El equipo de Del Bosque hiló con paciencia y sapiencia. Paciencia para no cambiar el libreto establecido, jugando a uno y dos toques en velocidad, buscando el pase interior, trabajando los pasillos por dónde meter el balón para que Pedro, de enorme actuación, y el ‘Guaje’ Villa intentaran percutir en la red de Neuer. Sapiencia para no dejarse encerrar en el entramado de la poderosa doble línea de cuatro que Loew planificó como fórmula para recibir al equipo ibérico que, de antemano, se sabía que no le iba a prestar la pelota.

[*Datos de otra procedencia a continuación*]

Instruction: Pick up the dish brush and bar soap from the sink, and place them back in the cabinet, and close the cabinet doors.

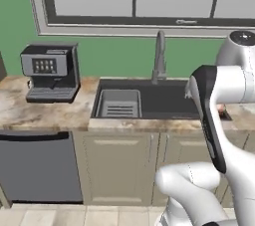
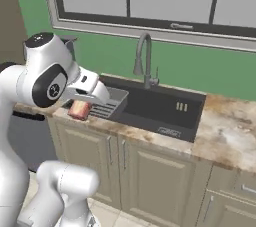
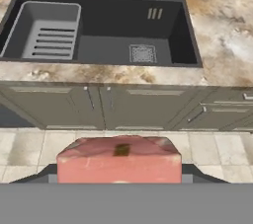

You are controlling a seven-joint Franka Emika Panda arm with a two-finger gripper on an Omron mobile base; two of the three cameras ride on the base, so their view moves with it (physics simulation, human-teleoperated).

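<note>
Bar soap (image 3: 118, 161), a pinkish-red block, is sitting clamped in the gripper (image 2: 80, 110), which is hanging before the sink (image 3: 99, 45) over the counter edge (image 3: 99, 74).

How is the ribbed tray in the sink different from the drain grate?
The ribbed tray insert is light grey with raised walls and long slots; the drain grate is darker, flat and finely meshed. The tray fills the sink's left side; the grate is a smaller square nearer the middle. Both sit on the sink's bottom.
</note>
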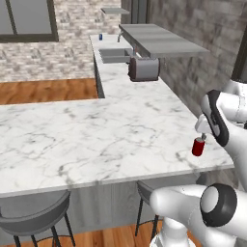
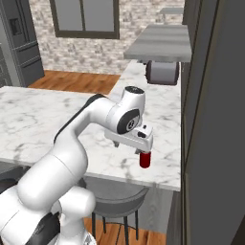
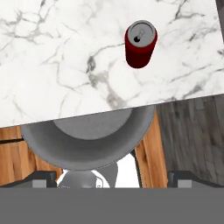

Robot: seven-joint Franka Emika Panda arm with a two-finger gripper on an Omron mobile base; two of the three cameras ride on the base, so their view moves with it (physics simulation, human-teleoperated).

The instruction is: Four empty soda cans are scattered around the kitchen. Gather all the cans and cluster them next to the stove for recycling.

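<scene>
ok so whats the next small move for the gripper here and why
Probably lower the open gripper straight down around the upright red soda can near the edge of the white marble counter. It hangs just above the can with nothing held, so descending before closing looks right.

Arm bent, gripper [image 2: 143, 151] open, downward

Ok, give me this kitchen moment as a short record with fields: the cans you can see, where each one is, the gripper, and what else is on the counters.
red can: upright on the marble island counter, near its front edge and right end
blue can: far off on the back counter beside the sink
gripper: open, above the red can, not touching it
held: nothing
other: toaster on the side counter; grey stool below the island edge
</scene>
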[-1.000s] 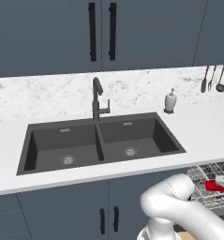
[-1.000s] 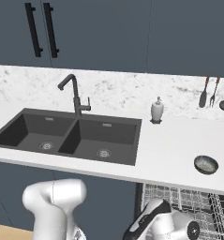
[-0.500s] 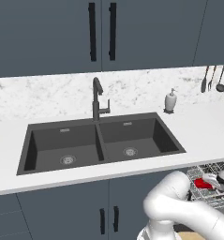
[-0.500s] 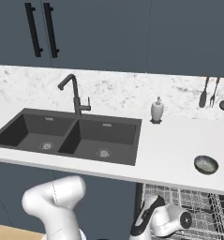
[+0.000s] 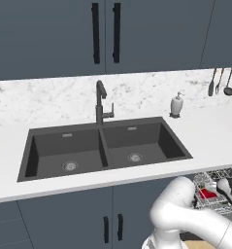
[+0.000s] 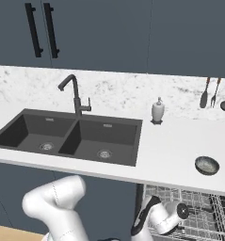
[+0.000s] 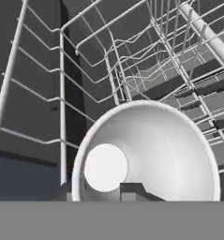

Pese a las numerosas oportunidades de gol creadas, a la selección española le faltó una pizca de definición y perdió opciones cantadas. Hasta ese momento, 20 del segundo tiempo, los alemanes se arrimaban con escaramuzas pero no calentaban las gargantas con opciones claras, salvo un penal no pitado sobre el jovencito Oezil. Tuvo que aparecer un león todo coraje, todo raza, como Carles Puyol, símbolo del Barça triomfant y de la selección roja para que se abriera el marcador. Su remate de cabeza premió al que mejor hizo las cosas, al cuadro que mas buscó y trabajó el partido.

La reacción alemana comandada por el talentoso zurdito de ascendencia turca Mezuth Oezil, fue la propia de un equipo de varones. Alemania intentó empatar por la vía aérea, se desmelenó en centros a la olla, hizo figuras a Piqué, Casillas y al mismo Puyol, hasta que sonó el silbato dando por terminada una batalla inolvidable, un partido para el recuerdo que puso a España por primera vez en su vida en la final de un Mundial. Justo premio para el campeón de Europa, el equipo que mejor juega al fútbol en el mundo.

A España le faltaba un partido así, redondito, precioso, épico, lleno de gracia y donosura, para confirmar que esta selección tiene el gen del buen fútbol metido hasta los tuétanos.

Partido inolvidable, espectáculo sensacional y un triunfo del buen fútbol. ¡Y que viva España!